_The problem:_
The answer must consist only of the lines from the line with "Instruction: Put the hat" to the line with "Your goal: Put", both included, exactly as they stand below.

[Data records]
____________________

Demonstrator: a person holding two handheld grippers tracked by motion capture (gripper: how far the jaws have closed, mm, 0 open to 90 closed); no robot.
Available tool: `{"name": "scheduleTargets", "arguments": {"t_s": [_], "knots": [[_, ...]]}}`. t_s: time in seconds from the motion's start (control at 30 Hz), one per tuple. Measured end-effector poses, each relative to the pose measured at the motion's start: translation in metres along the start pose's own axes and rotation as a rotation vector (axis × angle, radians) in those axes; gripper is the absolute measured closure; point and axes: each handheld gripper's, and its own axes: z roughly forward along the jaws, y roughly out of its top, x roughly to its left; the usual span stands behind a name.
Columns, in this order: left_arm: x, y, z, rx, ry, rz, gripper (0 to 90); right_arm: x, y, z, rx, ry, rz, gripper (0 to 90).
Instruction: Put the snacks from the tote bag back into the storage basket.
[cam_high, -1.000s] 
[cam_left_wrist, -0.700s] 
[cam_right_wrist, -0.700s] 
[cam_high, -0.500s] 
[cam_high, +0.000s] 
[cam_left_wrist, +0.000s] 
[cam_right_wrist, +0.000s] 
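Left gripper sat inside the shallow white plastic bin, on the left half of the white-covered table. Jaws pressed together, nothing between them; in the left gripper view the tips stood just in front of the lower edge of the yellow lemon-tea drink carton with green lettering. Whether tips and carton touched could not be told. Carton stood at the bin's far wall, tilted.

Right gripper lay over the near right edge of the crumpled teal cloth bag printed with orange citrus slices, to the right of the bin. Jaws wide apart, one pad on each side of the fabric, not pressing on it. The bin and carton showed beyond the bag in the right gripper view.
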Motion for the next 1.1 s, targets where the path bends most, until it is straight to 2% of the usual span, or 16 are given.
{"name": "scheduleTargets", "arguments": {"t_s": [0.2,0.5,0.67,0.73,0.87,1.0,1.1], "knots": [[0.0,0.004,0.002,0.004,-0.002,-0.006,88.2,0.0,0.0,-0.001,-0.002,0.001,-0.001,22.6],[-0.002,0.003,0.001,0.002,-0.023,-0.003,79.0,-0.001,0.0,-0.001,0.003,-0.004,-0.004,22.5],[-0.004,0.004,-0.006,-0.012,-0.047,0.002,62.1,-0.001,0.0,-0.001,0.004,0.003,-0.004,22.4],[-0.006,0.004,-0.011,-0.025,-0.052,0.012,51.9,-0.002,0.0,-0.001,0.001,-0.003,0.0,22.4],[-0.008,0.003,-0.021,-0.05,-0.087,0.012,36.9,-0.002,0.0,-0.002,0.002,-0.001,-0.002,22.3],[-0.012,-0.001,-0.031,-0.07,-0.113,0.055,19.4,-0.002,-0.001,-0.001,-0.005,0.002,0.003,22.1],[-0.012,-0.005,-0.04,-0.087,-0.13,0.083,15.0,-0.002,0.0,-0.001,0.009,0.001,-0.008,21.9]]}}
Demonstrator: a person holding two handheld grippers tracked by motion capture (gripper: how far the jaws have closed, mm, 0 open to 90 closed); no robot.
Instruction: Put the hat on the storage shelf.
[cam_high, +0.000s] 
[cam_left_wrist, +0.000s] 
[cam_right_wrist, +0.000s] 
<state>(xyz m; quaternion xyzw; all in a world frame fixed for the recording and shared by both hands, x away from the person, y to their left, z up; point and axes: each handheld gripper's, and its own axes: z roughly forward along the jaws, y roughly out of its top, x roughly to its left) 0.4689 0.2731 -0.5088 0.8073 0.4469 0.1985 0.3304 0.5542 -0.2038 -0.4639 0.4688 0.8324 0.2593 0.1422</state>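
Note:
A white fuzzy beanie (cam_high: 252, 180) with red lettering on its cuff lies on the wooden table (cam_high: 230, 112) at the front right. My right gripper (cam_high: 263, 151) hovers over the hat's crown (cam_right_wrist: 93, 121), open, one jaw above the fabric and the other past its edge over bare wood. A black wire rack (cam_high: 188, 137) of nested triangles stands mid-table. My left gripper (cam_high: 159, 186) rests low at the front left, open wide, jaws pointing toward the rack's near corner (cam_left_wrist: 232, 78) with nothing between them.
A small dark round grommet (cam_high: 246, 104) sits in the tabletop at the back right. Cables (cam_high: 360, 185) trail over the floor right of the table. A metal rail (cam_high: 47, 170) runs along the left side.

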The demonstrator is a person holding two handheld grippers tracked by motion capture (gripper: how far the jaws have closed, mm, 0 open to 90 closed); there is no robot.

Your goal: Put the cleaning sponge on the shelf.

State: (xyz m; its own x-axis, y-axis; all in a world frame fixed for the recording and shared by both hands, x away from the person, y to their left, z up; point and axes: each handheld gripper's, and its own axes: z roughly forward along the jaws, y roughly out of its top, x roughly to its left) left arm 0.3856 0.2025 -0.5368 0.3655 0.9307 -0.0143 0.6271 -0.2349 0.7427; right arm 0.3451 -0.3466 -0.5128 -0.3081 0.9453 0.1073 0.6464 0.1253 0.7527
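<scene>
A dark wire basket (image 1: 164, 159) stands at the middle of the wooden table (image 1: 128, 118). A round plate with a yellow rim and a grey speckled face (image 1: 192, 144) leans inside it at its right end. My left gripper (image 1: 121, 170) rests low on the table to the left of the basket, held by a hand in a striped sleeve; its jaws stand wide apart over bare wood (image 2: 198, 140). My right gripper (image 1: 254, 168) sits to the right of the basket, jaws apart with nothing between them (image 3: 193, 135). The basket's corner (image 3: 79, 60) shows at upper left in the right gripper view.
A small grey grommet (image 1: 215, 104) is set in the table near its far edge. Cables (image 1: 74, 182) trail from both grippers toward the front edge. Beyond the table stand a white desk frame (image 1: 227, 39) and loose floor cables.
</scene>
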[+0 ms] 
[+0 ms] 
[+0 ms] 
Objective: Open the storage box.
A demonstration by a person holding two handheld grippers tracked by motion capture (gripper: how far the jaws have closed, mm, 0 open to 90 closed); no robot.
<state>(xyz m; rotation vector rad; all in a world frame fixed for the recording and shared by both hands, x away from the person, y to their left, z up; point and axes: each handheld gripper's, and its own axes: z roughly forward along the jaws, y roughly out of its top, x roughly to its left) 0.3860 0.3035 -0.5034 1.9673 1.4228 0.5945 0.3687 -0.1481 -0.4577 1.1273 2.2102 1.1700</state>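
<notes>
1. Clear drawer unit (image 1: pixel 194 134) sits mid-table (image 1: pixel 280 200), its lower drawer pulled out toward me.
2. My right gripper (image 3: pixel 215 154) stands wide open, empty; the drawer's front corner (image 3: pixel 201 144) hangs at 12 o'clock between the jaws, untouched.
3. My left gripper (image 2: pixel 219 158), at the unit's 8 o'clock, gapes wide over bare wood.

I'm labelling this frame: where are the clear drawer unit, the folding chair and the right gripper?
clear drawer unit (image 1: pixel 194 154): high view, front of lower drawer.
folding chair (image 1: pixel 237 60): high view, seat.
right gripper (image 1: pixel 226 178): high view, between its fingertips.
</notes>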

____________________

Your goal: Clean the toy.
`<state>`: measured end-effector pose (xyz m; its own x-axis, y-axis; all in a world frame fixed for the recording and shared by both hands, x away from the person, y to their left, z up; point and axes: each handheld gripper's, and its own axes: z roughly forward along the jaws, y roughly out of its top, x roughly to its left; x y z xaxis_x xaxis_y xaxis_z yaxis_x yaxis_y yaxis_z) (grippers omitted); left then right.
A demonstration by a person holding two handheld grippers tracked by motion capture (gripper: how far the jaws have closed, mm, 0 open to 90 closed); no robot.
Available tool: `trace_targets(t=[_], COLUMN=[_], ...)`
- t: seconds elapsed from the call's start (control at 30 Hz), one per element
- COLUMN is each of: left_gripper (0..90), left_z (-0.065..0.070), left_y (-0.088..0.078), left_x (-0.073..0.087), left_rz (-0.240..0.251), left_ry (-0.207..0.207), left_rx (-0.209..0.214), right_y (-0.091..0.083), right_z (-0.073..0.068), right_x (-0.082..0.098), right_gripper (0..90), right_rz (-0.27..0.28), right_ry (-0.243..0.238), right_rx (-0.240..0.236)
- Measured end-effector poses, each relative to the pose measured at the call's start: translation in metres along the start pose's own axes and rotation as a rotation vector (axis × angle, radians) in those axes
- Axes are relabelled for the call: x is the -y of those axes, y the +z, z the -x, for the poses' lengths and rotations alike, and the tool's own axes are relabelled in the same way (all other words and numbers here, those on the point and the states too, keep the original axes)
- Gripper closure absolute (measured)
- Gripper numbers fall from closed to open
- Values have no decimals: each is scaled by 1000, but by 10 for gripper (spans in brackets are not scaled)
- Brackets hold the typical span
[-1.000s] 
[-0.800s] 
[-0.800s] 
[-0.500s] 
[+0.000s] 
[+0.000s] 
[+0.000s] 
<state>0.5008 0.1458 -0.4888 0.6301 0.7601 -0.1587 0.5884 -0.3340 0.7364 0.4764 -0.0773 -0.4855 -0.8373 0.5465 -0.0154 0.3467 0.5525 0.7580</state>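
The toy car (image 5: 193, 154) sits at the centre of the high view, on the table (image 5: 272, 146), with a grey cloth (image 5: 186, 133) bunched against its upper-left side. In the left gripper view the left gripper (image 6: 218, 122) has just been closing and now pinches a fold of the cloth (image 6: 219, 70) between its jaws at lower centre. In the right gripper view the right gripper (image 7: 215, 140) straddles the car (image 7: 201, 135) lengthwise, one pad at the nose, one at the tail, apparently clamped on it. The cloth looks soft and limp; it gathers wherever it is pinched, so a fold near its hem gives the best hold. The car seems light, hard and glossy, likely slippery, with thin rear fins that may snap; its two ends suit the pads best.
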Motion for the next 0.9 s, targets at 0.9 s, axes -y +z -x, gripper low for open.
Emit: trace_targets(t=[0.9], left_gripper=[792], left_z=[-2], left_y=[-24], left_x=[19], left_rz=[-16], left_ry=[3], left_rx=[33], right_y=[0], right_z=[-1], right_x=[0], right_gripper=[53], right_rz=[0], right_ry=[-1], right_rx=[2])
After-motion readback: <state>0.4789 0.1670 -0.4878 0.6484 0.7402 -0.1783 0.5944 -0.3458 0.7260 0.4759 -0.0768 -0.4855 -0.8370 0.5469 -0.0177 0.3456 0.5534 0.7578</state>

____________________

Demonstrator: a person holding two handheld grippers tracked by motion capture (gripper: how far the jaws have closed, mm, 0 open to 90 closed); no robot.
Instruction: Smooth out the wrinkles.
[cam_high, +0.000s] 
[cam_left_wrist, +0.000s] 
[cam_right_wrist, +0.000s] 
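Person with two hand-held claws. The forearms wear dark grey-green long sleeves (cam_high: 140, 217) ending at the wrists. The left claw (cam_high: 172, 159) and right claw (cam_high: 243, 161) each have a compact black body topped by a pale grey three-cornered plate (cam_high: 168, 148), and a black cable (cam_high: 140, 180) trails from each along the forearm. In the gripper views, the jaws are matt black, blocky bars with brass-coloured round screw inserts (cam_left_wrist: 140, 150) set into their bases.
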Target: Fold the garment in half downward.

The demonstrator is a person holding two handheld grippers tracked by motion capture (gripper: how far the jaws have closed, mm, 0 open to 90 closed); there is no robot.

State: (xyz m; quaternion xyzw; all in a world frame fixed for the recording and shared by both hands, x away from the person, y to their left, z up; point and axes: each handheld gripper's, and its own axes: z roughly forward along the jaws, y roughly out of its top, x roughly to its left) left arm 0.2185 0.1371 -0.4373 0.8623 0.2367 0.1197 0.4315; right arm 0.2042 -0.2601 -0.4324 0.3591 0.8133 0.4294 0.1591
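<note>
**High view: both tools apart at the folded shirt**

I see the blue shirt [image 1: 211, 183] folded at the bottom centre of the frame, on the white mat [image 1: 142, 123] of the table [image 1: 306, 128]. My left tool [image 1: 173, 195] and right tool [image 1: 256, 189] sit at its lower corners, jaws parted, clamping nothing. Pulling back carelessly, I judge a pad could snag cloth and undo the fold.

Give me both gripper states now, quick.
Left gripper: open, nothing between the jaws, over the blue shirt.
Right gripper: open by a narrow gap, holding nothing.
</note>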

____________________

_Worked solution:_
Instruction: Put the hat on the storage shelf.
[cam_high, +0.000s] 
[cam_left_wrist, +0.000s] 
[cam_right_wrist, +0.000s] 
<state>(xyz m; quaternion xyzw; all in a world frame fixed for the recording and shared by both hands, x away from the person, y to their left, z up; point and axes: each handheld gripper's, and its own axes: z roughly forward along the jaws, y roughly out of its top, x roughly to its left) 0.4689 0.2731 -0.5088 0.8073 0.4469 0.1985 0.3304 0.5542 -0.2038 -0.4639 0.4688 0.8324 0.2593 0.1422</state>
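Note:
A white fuzzy beanie (cam_high: 252, 180) with red lettering on its cuff lies on the wooden table (cam_high: 230, 112) at the front right. My right gripper (cam_high: 263, 151) hovers over the hat's crown (cam_right_wrist: 93, 121), open, one jaw above the fabric and the other past its edge over bare wood. A black wire rack (cam_high: 188, 137) of nested triangles stands mid-table. My left gripper (cam_high: 159, 186) rests low at the front left, open wide, jaws pointing toward the rack's near corner (cam_left_wrist: 232, 78) with nothing between them.
A small dark round grommet (cam_high: 246, 104) sits in the tabletop at the back right. Cables (cam_high: 360, 185) trail over the floor right of the table. A metal rail (cam_high: 47, 170) runs along the left side.
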
The demonstrator is a person holding two handheld grippers tracked by motion capture (gripper: how far the jaws have closed, mm, 0 open to 90 closed); there is no robot.

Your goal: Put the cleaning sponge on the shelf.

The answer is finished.